Report: Blighted Properties Costing Allegheny County Millions of Dollars Each Year
Blighted properties not only are an eyesore for neighborhoods and communities, but also they cost homeowners and local governments millions of dollars, according to a new report from Delta Development Group Inc.
“The annual impact of these problem properties for our 41 communities is actually over $254 million a year, which is enormous,” said An Lewis, executive director of the Steel Valley Council of Governments, one of the groups that commissioned the report.
That impact comes from services such as police, fire officials, inspectors and demolition, as well as the loss of real estate tax revenue and property value for homeowners.
“The loss of value to our home is, on average, conservatively estimated to be 15 percent to 17 percent,” Lewis said, “and when we aggregate that number across just our 41 municipalities, that number adds up to $220 million of lost equity.”
Other findings included:
- The direct cost to municipal services is $10,720,302.
- The direct cost related to the loss of tax revenue is $8,637,875.
- The indirect costs associated with a loss in property value are estimated at between $218 million and $247 million.
- The indirect costs associated with the loss of real estate taxes due to a decline in property value is estimated to be between $8,574,723 and $9,718,019.
On Thursday, Allegheny County Council President Charles Martoni will welcome County Executive Rich Fitzgerald, who will address the group at a Tri-County Forum. The ultimate goal is to fight blight through the formation of what’s called a land bank.
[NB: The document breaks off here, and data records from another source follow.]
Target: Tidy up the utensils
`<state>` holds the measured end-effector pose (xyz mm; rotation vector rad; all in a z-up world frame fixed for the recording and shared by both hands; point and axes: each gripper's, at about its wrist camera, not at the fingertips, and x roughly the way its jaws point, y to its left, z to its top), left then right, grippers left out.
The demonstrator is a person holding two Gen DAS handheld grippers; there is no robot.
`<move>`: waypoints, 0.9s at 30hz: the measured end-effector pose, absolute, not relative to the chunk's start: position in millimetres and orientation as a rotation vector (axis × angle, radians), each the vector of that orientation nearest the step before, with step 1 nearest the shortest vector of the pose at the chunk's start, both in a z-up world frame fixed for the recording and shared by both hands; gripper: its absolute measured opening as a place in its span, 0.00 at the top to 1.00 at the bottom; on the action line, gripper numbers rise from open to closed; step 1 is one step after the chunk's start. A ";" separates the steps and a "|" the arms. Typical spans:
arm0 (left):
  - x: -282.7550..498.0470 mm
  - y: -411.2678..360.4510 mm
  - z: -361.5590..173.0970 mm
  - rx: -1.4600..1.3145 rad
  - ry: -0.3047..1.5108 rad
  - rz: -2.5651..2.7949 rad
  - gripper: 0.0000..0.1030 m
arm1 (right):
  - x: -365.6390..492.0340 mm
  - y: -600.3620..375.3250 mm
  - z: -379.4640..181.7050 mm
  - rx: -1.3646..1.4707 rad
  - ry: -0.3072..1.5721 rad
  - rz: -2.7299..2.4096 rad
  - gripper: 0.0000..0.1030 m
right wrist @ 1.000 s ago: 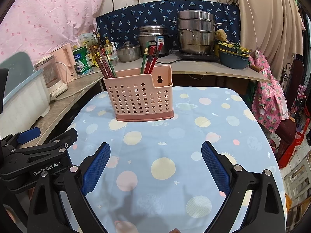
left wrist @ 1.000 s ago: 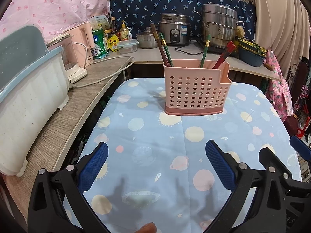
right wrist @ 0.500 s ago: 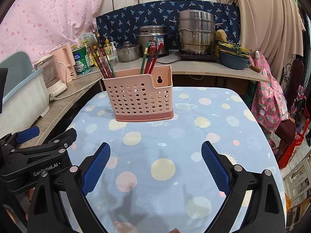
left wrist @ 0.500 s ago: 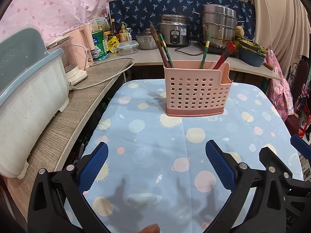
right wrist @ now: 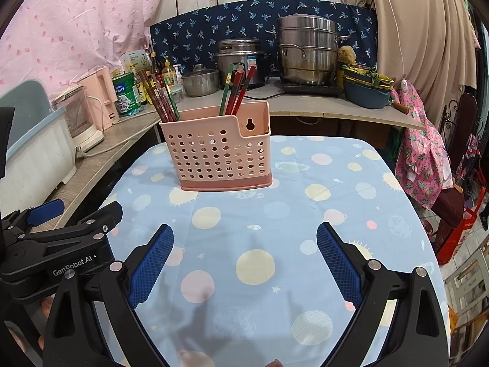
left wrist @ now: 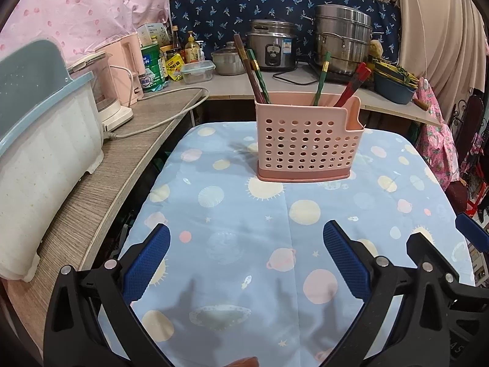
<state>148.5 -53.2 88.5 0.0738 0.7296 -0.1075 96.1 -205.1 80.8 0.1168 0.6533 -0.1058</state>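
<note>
On the far half of a table under a pale blue tablecloth [left wrist: 232,214] printed with suns and planets: one pink perforated utensil holder [left wrist: 305,143], upright, resting on the cloth, with a raised tab at one end bearing a keyhole slot visible in the right wrist view [right wrist: 214,159]. Contents, left end: a cluster of dark brown chopsticks [right wrist: 156,98] and green ones, leaning outward toward the left. Contents, right end: one green chopstick [left wrist: 321,79] and several red chopsticks [right wrist: 241,88], leaning toward the right. Near edge of the table, left: left gripper [left wrist: 244,260], blue-padded fingers spread wide, nothing between them, held above the cloth and well apart from the holder. Near edge, right: right gripper [right wrist: 244,260], fingers likewise spread wide and holding nothing, pointed at the holder from slightly right of it; the black body of the left gripper shows at the lower left of this view. Behind the table, on a grey counter [left wrist: 293,82]: a rice cooker [left wrist: 272,49], a stacked steel steamer pot [left wrist: 342,36], a small lidded pot [left wrist: 227,61], a clear food container [left wrist: 197,72], a green tin [left wrist: 151,64] and assorted bottles. Left side shelf: a white and blue bin [left wrist: 39,140] and a pale appliance with a trailing cord.
</note>
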 end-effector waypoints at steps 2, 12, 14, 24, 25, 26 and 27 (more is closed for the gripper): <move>148.6 -53.2 88.1 0.074 0.729 -0.106 0.07 | 96.1 -204.9 80.8 0.118 0.653 -0.106 0.12; 151.6 -53.2 87.0 0.071 0.727 -0.090 0.07 | 99.3 -203.5 77.8 0.110 0.658 -0.106 0.12; 151.8 -53.5 86.6 0.071 0.726 -0.087 0.07 | 99.5 -203.4 77.5 0.109 0.659 -0.107 0.12; 152.1 -55.5 86.5 0.085 0.717 -0.087 0.07 | 102.2 -203.0 75.9 0.110 0.660 -0.109 0.12; 152.2 -55.9 86.6 0.086 0.718 -0.087 0.07 | 102.5 -203.5 75.2 0.110 0.660 -0.110 0.12; 152.6 -56.1 86.9 0.089 0.715 -0.087 0.07 | 102.8 -203.1 75.5 0.110 0.661 -0.110 0.12; 152.4 -56.3 87.1 0.092 0.712 -0.087 0.07 | 102.8 -203.2 75.6 0.111 0.661 -0.109 0.12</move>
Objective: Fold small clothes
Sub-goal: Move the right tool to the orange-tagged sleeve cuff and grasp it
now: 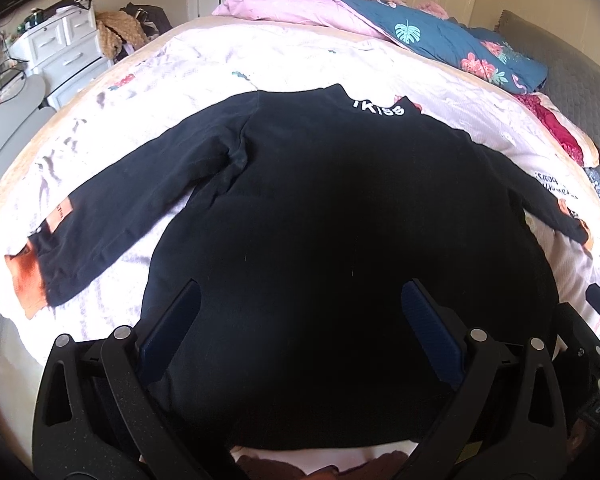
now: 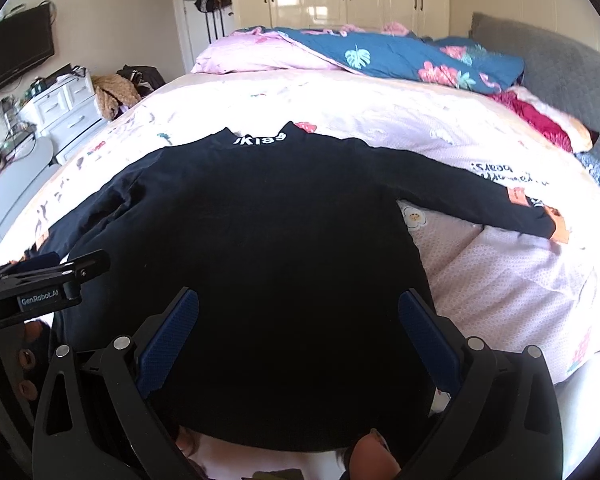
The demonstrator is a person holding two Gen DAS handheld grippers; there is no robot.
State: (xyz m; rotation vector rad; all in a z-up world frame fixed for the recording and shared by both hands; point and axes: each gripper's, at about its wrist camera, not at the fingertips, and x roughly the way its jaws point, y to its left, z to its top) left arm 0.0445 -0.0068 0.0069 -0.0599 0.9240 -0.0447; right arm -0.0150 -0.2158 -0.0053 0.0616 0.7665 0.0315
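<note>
A small black long-sleeved top (image 1: 320,200) lies flat on the bed with both sleeves spread out and white "KISS" lettering (image 1: 378,108) at the collar, far from me. It also shows in the right wrist view (image 2: 268,240). My left gripper (image 1: 300,312) is open and empty, hovering over the lower part of the top near its hem. My right gripper (image 2: 300,320) is open and empty over the same lower part, to the right of the left one. The left gripper's body (image 2: 40,284) shows at the left edge of the right wrist view.
The top lies on a pale pink printed bedsheet (image 1: 300,60). A pink pillow (image 1: 284,4) and a blue floral quilt (image 1: 452,40) lie at the far side. A white drawer unit (image 1: 64,48) stands left of the bed. A grey headboard (image 2: 560,80) is at the right.
</note>
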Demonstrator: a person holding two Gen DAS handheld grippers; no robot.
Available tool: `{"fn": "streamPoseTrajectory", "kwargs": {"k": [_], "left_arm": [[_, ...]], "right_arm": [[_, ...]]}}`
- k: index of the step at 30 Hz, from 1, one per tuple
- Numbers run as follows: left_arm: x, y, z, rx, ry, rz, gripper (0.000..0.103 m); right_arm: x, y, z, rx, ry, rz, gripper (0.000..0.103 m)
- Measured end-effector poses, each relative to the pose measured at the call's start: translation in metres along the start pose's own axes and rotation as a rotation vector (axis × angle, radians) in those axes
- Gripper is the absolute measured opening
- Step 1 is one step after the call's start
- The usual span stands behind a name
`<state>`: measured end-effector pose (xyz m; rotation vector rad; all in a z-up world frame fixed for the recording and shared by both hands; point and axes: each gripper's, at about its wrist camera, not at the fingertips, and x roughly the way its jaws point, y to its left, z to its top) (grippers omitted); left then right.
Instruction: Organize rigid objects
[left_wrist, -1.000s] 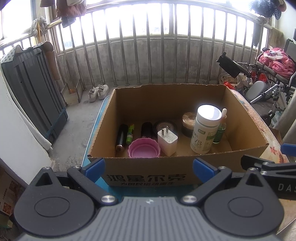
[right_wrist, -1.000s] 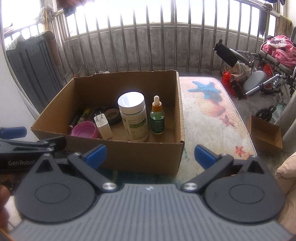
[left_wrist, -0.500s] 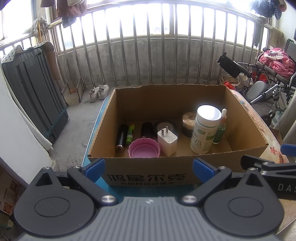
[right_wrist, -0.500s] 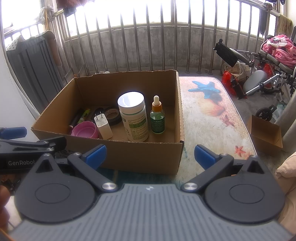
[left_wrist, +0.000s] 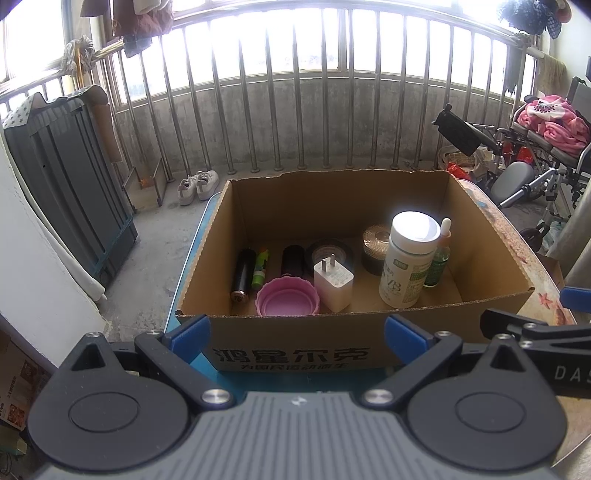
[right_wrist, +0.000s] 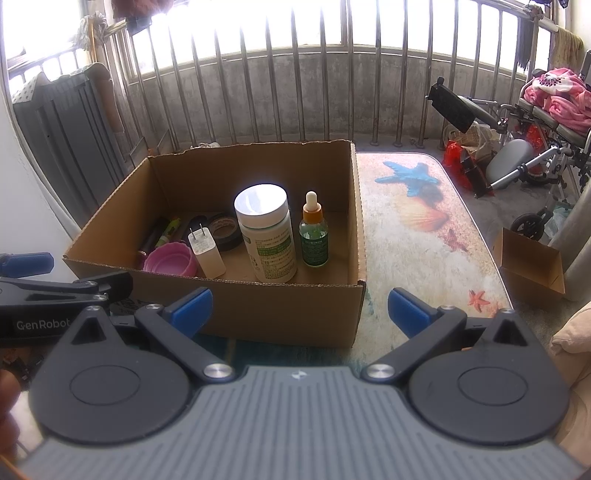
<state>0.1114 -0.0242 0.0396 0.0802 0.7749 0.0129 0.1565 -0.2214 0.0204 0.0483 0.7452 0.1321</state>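
Observation:
An open cardboard box stands on a table with a seashell-print cover. Inside it are a white pill bottle, a green dropper bottle, a white charger plug, a pink lid, rolls of tape, a gold-topped jar, a black cylinder and a green marker. My left gripper is open in front of the box's near wall, holding nothing. My right gripper is likewise open and empty before the near right corner.
A balcony railing runs behind the table. A grey folded cabinet leans at the left, with white shoes on the floor. A wheelchair with pink bedding stands at the right, and a small cardboard box sits on the floor beside the table.

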Motion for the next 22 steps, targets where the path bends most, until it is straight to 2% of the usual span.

“The sole purpose of the land bank is to make the acquisition, the inventory, the managing and the marketing of these abandoned, blighted, tax-delinquent, vacant lots — to make that process more efficient, more strategic and to get those properties back on the tax roll,” Lewis said.
The Steel Valley Council of Government, the Turtle Creek Valley Council of Governments and the Twin Rivers Council of Governments commissioned the report on blight on behalf of their 41 member communities in the Mon Valley. Those municipalities would be responsible for forming the land bank. Lewis said next steps include developing a financial strategy for starting, forming and sustaining a land bank.
“This would be the first multi-municipal land bank in the nation,” she said. “We would be developing a model that could be replicated across the county and other areas.”
Lewis said the hope is that a business plan can be completed by the middle of 2014.